# [Exercise]
It would help if you retyped the data exactly, leaving out the pictures.

# [Supplied information]
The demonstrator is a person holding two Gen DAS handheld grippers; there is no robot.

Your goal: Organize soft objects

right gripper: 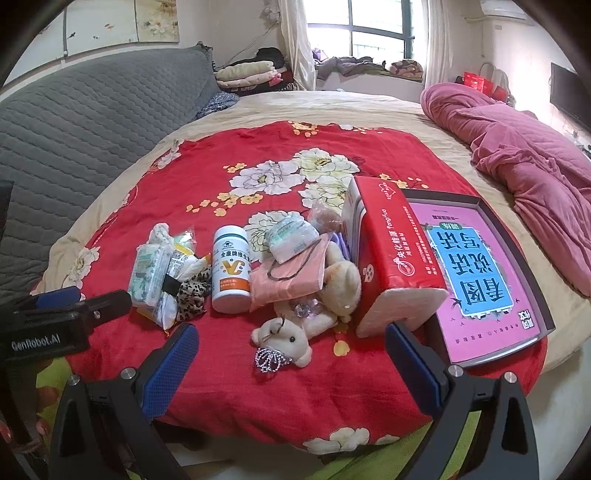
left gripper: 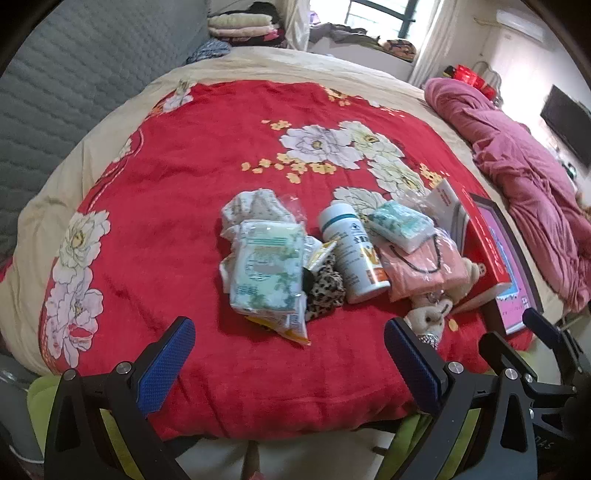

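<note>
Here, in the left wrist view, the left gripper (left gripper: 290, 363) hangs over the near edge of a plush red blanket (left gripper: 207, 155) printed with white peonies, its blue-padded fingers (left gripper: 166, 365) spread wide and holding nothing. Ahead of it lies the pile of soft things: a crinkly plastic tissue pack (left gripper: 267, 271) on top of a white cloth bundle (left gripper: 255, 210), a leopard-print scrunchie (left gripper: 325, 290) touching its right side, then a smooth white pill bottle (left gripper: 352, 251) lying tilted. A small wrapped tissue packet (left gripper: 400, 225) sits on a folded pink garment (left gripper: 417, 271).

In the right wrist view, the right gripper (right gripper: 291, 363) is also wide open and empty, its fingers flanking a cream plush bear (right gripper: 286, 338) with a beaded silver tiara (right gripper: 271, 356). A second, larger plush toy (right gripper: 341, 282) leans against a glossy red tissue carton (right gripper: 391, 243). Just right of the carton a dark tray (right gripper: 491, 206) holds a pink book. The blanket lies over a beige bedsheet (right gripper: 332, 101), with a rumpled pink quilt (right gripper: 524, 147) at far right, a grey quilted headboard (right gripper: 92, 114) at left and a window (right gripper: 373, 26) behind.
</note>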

# [Task response]
The demonstrator is a person holding two Gen DAS handheld grippers; there is no robot.

Your goal: Organize soft objects

right gripper: 
left gripper: 

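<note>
Here, in the left wrist view, the left gripper (left gripper: 290, 363) hangs over the near edge of a plush red blanket (left gripper: 207, 155) printed with white peonies, its blue-padded fingers (left gripper: 166, 365) spread wide and holding nothing. Ahead of it lies the pile of soft things: a crinkly plastic tissue pack (left gripper: 267, 271) on top of a white cloth bundle (left gripper: 255, 210), a leopard-print scrunchie (left gripper: 325, 290) touching its right side, then a smooth white pill bottle (left gripper: 352, 251) lying tilted. A small wrapped tissue packet (left gripper: 400, 225) sits on a folded pink garment (left gripper: 417, 271).

In the right wrist view, the right gripper (right gripper: 291, 363) is also wide open and empty, its fingers flanking a cream plush bear (right gripper: 286, 338) with a beaded silver tiara (right gripper: 271, 356). A second, larger plush toy (right gripper: 341, 282) leans against a glossy red tissue carton (right gripper: 391, 243). Just right of the carton a dark tray (right gripper: 491, 206) holds a pink book. The blanket lies over a beige bedsheet (right gripper: 332, 101), with a rumpled pink quilt (right gripper: 524, 147) at far right, a grey quilted headboard (right gripper: 92, 114) at left and a window (right gripper: 373, 26) behind.
</note>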

No more output is expected here.